« Décroître, c’est apprendre à mourir ». Cette petite phrase entendue lors des (F)estives de la MCD à Gelles en 2018 aurait pu trouver sa place dans le livre de Jacques Luzi, Au rendez-vous des mortels. Le déni de la mort dans la culture moderne, de Descartes au transhumanisme (dont on soulignera, au passage, la finesse de la sérigraphie ornant la couverture). Paru aux Éditions La Lenteur début 2019, cet essai (extrapolation d’un article publié en 2017), vif d’esprit et hétéroclite dans son argumentaire, interroge le rapport à la mort développé depuis le XVIIème siècle dans les sociétés dites « développées ». Sociétés « développées » mais aussi « industrielles », « productivistes » et « progressistes » où le lien entre l’espèce humaine et la nature, tend davantage à la rupture et à la domination qu’à l’osmose et à la complémentarité. En guise d’illustration, Jacques Luzi écrit : « Les êtres humains vivent sur la Terre et dans leur relation à la Terre, dans la continuité du monde naturel et pourtant dans des mondes culturels : ils ne pourront donc perdurer que s’ils parviennent à établir une relation à la Terre leur permettant de l’humaniser sans la détruire ».
Mais « apprendre à mourir » n’est en aucun cas un éloge de la mort, une attirance pour le morbide ou une adoration du trépas comme on peut la trouver dans certaines sectes et comme le cultivent divers fanatiques. Il s’agit plutôt de prendre conscience de limites biologiques, naturelles et psychologiques, au fond écologiques, d’une présence sur Terre.

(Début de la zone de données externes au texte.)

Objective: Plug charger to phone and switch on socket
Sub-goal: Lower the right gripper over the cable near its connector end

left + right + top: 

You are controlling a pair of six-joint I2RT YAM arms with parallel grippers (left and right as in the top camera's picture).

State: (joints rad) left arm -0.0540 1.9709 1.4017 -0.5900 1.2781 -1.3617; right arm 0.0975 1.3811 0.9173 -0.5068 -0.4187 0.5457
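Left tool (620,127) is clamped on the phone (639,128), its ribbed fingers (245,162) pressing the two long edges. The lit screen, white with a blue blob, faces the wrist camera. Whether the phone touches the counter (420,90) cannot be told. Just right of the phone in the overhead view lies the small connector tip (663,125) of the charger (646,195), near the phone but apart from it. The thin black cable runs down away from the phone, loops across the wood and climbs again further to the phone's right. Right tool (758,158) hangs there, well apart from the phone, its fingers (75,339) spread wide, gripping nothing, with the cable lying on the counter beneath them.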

Ceci afin de tolérer des contraintes et, in fine, d’accepter au mieux sa propre finitude, après y avoir « travaillé ». C’est ce à quoi s’emploie l’auteur en nous confrontant, à l’aide de propos parfois complexes mais jamais échevelés, à Hannah Arendt, Friedrich Nietzsche, Herbert Marcuse ou encore Theodor Adorno.
Cette thématique concerne en premier lieu les décroissants car à l’heure de l’humanité augmentée et du potentiel développement du transhumanisme, dans une société techno-scientifique devenue mondiale dont les inégalités sont galopantes et où chaque secteur de la (sur)vie vise à être marchandisé, la mort n’a pas à être un clivage de plus au sein de l’humanité, dans « une guerre que les « tout-puissants » imposent aux « sans qualité ». »
Jacques Luzi, Au rendez-vous des mortels. Le déni de la mort dans la culture moderne, de Descartes au transhumanisme.